§ Your instructions:
The lines below from the one with "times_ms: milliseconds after" up to and including the one with "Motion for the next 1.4" are what you should set down, exactly and without pictures.
━━━━━ Material for this exercise ━━━━━
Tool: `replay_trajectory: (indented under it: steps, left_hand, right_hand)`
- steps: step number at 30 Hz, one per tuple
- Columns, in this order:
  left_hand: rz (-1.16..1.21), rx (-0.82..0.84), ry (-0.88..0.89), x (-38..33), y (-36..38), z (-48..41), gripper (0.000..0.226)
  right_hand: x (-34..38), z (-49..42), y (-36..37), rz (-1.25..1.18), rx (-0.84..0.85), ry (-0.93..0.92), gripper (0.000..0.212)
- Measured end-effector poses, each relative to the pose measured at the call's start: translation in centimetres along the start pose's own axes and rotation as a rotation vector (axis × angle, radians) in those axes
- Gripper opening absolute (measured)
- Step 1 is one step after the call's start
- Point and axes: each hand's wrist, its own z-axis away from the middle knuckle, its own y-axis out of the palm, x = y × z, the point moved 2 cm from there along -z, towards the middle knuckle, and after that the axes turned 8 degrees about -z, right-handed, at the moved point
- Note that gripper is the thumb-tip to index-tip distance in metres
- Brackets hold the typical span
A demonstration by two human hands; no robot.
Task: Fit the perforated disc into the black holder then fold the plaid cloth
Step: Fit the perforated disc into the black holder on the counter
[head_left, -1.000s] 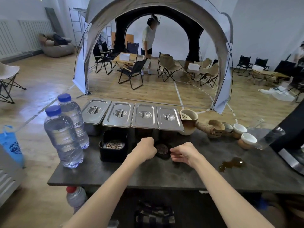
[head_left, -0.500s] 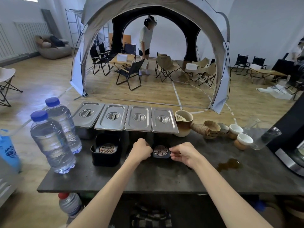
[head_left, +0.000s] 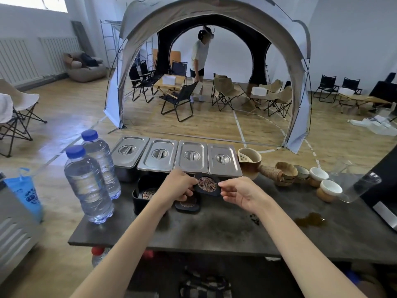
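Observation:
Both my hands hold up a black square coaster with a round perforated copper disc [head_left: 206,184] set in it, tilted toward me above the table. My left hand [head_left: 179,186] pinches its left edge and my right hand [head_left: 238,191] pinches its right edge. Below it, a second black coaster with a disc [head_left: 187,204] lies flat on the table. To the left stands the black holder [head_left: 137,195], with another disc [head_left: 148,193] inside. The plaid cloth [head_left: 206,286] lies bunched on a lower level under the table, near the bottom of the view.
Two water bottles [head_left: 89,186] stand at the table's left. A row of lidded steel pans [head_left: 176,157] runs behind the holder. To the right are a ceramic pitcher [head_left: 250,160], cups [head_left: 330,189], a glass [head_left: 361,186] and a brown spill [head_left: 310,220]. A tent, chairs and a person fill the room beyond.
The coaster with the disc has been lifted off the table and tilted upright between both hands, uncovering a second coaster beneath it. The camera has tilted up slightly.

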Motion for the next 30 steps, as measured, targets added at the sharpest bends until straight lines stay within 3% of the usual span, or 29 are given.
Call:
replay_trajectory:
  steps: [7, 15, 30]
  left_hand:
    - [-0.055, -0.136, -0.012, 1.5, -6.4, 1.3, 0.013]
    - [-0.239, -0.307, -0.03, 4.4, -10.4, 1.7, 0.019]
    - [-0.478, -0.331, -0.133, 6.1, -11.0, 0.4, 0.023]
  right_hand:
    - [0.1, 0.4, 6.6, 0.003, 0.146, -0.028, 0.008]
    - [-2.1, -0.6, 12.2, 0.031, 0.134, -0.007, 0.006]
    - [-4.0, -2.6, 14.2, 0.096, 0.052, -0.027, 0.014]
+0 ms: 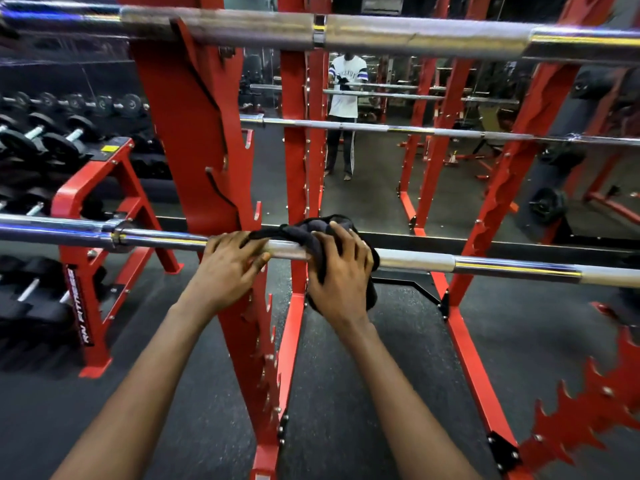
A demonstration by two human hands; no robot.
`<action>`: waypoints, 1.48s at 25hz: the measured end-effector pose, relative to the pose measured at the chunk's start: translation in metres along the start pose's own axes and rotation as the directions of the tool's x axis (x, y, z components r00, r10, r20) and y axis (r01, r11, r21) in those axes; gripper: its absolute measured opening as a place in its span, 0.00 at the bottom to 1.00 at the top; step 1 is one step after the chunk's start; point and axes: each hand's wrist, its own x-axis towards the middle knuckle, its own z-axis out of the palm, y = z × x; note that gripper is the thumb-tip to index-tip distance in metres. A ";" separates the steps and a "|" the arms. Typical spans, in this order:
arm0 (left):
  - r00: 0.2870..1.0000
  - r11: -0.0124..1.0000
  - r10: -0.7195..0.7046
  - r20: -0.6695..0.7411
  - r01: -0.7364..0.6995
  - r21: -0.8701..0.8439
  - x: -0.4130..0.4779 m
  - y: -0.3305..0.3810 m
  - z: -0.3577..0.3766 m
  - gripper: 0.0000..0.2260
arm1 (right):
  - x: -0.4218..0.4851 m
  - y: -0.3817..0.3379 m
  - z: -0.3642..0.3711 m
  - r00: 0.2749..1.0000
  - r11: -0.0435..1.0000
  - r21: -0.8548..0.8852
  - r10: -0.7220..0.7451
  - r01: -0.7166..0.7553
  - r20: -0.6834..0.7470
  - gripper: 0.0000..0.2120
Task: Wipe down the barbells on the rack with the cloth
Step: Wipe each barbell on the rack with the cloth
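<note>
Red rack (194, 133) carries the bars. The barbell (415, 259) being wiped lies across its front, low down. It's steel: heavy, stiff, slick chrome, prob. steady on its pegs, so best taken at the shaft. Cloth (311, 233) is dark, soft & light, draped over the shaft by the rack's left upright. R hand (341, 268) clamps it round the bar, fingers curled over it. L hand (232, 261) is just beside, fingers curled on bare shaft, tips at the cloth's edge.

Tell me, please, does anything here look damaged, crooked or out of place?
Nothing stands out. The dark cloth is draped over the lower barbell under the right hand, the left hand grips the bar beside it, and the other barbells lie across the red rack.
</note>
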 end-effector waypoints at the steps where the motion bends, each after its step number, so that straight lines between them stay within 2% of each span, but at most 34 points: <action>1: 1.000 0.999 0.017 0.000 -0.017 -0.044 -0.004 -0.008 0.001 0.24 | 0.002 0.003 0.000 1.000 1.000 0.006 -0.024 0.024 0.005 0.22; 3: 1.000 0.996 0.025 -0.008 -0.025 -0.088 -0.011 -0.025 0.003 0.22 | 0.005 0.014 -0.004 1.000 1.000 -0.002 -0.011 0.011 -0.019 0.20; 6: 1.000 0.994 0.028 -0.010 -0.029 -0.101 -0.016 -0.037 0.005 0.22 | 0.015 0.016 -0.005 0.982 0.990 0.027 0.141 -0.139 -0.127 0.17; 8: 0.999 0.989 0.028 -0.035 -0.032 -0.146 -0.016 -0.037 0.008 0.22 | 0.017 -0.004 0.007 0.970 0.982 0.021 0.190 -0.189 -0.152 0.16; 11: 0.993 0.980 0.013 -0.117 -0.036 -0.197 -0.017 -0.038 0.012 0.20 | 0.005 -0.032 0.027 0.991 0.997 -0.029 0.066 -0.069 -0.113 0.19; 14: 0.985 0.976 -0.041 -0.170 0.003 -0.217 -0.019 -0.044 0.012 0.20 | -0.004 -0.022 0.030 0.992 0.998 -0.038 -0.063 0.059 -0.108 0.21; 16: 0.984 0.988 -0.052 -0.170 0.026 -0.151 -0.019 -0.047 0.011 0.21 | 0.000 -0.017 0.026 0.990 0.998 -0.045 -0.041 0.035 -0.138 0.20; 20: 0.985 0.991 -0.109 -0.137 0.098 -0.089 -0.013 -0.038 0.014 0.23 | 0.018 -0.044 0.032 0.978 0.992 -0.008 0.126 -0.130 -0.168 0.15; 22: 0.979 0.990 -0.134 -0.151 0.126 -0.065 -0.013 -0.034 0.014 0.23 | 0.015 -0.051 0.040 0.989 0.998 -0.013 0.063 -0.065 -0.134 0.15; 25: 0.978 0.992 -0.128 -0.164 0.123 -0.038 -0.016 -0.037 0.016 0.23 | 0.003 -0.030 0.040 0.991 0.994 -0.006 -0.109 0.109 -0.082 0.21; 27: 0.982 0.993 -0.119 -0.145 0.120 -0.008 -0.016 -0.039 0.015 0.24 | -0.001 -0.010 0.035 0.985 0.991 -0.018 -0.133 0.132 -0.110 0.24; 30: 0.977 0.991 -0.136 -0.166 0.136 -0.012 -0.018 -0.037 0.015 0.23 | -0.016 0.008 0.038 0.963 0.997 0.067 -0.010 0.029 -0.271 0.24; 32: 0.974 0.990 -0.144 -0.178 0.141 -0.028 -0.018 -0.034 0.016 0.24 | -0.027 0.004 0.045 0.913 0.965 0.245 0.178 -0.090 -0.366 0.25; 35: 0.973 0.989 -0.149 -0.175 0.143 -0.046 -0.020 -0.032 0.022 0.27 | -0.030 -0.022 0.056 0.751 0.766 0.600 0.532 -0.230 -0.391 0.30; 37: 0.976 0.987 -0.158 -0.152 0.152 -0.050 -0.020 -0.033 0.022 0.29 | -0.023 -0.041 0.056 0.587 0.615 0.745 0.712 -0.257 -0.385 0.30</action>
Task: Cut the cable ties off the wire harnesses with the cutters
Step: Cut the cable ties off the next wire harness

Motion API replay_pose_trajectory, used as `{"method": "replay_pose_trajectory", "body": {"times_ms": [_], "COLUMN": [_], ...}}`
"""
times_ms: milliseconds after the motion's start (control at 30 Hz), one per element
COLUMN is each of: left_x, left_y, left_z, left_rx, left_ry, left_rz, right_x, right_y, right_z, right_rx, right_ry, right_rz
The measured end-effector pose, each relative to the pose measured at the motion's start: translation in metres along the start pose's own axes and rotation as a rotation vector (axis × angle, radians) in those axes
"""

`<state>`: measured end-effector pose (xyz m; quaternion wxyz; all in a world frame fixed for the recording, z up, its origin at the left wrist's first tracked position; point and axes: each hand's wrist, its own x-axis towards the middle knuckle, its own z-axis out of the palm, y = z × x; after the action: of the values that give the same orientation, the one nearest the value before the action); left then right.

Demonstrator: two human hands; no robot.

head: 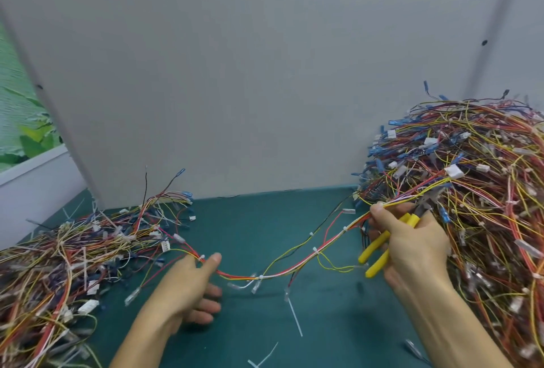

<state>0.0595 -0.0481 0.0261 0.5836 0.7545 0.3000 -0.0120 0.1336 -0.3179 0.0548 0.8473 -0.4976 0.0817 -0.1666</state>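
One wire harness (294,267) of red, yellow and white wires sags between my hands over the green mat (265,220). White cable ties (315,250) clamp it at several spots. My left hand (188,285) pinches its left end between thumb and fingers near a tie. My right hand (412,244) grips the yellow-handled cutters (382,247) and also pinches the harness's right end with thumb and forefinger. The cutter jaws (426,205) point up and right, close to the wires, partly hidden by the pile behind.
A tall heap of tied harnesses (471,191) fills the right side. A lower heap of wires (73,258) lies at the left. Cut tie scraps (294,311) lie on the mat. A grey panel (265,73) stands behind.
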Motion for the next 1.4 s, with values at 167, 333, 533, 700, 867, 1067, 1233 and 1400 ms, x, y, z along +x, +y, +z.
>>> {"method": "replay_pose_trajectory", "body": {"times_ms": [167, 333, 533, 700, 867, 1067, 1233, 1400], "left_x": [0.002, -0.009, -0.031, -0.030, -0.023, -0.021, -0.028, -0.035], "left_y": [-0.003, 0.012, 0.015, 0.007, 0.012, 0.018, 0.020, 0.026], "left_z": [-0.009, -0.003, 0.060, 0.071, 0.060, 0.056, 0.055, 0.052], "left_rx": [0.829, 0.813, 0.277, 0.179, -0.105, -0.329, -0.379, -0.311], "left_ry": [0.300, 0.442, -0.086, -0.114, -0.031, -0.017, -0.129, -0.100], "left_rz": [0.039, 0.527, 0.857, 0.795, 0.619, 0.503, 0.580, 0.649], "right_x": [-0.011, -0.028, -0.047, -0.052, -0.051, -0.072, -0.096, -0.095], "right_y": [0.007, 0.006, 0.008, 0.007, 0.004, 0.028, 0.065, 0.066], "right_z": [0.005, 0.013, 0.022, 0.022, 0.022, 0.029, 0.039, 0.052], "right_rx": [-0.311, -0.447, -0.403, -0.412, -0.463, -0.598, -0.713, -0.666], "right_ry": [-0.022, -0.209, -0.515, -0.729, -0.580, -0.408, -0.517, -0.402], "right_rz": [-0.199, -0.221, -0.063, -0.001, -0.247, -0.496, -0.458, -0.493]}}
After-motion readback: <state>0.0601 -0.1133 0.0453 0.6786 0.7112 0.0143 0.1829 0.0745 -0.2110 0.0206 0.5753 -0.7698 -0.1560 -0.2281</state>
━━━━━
§ Output for this task:
times_ms: milliseconds after the motion's start (control at 30 Hz), one per element
COLUMN is each of: left_x, left_y, left_z, left_rx, left_ry, left_rz, right_x, right_y, right_z, right_rx, right_ry, right_rz
The measured end-effector pose, each relative to the pose measured at the motion's start: translation in metres along the start pose's own axes and rotation as a rotation vector (axis × angle, radians) in those axes
"""

`<state>`: measured end-effector pose (xyz m; quaternion wxyz; all in a world frame fixed for the recording, z up, its origin at the left wrist's first tracked position; point and axes: each hand's wrist, its own x-axis towards the middle knuckle, its own z-axis out of the palm, y = z × x; after the action: of the values that give the same orientation, the one nearest the value before the action); left then right.

Demonstrator: two human hands; no robot.

head: 

<state>0.0595 -0.0481 0.0261 0.5836 0.7545 0.3000 -0.0120 0.1336 -0.3179 0.0548 0.8473 -0.4976 0.0817 -0.1666</state>
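One wire harness (294,267) of red, yellow and white wires sags between my hands over the green mat (265,220). White cable ties (315,250) clamp it at several spots. My left hand (188,285) pinches its left end between thumb and fingers near a tie. My right hand (412,244) grips the yellow-handled cutters (382,247) and also pinches the harness's right end with thumb and forefinger. The cutter jaws (426,205) point up and right, close to the wires, partly hidden by the pile behind.
A tall heap of tied harnesses (471,191) fills the right side. A lower heap of wires (73,258) lies at the left. Cut tie scraps (294,311) lie on the mat. A grey panel (265,73) stands behind.
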Motion for the next 1.4 s, with values at 167, 333, 533, 700, 867, 1067, 1233 and 1400 ms, x, y, z along +x, +y, +z.

No part of the exercise remains open.